**Task requirements:** Output nothing but the lines from the beginning of the listing below through the line containing "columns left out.", exactly as they stand, without pictures.

**Provided material:**
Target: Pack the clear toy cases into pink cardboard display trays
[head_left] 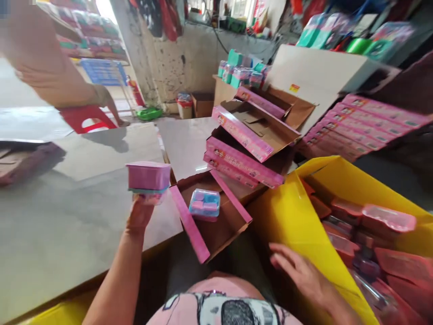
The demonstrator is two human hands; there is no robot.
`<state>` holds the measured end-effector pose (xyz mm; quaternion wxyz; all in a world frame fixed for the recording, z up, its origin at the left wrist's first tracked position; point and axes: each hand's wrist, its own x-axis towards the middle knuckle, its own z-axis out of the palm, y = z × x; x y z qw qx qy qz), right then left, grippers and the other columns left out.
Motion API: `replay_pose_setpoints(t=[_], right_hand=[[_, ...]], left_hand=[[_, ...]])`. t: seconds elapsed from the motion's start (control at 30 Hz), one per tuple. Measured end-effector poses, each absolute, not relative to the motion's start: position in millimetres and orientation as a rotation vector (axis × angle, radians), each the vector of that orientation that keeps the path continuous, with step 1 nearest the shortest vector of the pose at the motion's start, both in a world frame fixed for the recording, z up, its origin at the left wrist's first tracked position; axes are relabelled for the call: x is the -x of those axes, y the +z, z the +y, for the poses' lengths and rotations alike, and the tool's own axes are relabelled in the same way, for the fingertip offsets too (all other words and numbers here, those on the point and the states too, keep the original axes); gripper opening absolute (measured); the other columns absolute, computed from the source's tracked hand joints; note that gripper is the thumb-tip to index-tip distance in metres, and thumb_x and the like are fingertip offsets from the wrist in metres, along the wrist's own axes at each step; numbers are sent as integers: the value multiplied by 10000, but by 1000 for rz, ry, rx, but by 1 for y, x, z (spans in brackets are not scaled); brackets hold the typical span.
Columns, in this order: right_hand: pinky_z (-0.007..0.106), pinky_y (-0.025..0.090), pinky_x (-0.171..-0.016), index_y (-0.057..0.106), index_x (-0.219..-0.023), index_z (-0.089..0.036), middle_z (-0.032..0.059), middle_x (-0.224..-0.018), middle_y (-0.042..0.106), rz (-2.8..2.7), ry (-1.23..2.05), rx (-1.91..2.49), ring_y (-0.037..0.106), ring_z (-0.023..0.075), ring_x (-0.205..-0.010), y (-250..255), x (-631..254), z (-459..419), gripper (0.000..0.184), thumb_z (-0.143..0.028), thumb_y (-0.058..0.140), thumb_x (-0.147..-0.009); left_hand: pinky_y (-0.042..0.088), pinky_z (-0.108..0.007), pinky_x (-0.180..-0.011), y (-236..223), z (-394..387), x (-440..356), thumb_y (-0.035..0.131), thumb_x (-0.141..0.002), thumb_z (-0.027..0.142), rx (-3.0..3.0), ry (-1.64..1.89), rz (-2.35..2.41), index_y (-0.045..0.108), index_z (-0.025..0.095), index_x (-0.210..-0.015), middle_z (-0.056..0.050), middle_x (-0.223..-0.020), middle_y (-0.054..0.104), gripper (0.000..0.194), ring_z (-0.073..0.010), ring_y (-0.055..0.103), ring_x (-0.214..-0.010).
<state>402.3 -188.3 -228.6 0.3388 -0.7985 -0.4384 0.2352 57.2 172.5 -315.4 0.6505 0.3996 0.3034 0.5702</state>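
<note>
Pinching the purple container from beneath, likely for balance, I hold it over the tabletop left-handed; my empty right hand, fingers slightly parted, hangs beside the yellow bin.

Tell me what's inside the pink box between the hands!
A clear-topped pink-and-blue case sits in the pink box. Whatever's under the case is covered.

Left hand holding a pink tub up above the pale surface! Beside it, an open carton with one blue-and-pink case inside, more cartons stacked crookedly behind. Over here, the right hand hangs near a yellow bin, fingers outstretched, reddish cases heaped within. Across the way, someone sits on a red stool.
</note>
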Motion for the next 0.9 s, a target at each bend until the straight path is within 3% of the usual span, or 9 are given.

**Expected answer:**
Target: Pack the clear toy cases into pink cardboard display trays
[head_left] 
The demonstrator is two human hands; there is no robot.
`<state>` holds the measured end-effector pose (xyz mm; quaternion wxyz; all in a world frame fixed for the recording, z up, its origin at the left wrist's first tracked position; point and axes: each hand's wrist, its own x-axis towards the middle knuckle, its own z-axis out of the palm, y = z × x; x y z qw qx qy qz), right then left, grippers and the other columns left out.

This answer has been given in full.